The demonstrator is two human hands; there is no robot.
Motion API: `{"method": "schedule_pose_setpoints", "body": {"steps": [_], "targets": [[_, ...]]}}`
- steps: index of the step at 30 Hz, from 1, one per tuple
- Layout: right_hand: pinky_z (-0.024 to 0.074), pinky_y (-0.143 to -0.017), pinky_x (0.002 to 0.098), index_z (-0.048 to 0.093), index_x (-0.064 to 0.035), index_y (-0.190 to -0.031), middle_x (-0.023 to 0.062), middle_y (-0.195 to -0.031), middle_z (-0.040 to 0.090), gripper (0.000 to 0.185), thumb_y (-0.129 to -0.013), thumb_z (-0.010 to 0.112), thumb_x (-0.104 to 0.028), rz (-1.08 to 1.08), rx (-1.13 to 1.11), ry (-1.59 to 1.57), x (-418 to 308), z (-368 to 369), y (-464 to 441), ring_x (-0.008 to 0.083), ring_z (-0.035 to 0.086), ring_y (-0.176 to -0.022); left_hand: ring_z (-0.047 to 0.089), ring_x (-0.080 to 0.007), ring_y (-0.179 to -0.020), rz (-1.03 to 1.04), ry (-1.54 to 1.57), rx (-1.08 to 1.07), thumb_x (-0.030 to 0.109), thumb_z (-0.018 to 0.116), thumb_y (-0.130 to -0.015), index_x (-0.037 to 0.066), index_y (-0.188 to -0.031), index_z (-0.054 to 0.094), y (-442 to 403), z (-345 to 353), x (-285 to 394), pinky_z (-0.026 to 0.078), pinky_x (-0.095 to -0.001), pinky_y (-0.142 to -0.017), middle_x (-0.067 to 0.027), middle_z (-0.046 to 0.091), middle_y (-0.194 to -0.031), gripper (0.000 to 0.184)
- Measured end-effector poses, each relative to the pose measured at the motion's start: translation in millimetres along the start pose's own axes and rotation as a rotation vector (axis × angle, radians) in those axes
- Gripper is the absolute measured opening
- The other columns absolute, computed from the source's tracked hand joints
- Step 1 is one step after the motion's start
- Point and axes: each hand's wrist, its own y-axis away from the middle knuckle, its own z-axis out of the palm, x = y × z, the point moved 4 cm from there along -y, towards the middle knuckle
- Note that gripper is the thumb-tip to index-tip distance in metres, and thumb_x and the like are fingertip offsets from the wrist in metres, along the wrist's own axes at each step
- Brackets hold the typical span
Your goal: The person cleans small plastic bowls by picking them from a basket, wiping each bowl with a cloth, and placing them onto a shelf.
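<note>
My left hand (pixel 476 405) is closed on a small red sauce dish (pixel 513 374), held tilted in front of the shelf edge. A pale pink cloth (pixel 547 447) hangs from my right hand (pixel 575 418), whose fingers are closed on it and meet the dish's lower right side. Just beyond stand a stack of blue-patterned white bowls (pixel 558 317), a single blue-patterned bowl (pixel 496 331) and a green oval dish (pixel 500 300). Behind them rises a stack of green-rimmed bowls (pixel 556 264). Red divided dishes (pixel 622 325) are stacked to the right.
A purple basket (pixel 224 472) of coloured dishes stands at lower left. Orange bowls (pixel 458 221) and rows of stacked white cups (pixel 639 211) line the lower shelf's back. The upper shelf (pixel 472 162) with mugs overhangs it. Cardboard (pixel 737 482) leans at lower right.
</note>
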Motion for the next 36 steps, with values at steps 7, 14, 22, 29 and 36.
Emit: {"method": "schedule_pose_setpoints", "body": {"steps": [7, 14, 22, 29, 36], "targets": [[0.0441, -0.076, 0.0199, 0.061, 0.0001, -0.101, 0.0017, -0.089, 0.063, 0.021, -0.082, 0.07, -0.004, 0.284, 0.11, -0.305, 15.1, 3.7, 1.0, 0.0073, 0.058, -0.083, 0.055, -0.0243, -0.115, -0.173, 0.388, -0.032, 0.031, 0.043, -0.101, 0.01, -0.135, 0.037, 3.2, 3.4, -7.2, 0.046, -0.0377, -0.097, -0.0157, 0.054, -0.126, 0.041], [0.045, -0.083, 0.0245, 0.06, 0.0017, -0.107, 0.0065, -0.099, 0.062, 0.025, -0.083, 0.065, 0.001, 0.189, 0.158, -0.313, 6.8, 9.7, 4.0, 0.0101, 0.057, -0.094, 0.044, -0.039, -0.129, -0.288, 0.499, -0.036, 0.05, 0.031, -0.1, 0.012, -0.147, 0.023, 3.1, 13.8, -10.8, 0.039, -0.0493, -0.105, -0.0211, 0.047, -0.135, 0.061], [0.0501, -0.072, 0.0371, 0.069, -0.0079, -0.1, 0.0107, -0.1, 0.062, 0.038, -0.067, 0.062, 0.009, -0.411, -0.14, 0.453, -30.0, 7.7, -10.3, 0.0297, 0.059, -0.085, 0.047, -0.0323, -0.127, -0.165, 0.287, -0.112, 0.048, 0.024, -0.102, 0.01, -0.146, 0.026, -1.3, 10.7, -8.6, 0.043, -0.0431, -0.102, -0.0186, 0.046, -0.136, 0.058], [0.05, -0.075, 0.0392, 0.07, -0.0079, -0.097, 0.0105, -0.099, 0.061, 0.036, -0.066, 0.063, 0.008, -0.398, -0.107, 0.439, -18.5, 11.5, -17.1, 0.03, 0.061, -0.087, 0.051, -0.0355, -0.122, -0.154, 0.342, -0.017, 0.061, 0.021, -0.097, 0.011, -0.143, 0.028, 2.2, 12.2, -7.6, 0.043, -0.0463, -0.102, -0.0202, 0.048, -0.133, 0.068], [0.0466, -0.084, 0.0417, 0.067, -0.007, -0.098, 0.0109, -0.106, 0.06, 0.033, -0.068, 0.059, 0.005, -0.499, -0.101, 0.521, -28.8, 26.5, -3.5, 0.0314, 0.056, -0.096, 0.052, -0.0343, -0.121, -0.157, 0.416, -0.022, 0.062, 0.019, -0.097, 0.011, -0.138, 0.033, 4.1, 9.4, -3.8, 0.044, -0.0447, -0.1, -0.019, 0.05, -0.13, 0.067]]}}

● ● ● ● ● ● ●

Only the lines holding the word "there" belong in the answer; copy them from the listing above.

The demonstrator is two human hands; there is no robot.
- Point and axes: each hand's wrist, its own y-axis away from the middle knuckle, its own z-axis out of the palm, x = y × z, the point moved 4 cm from there along -y, towards the middle knuckle

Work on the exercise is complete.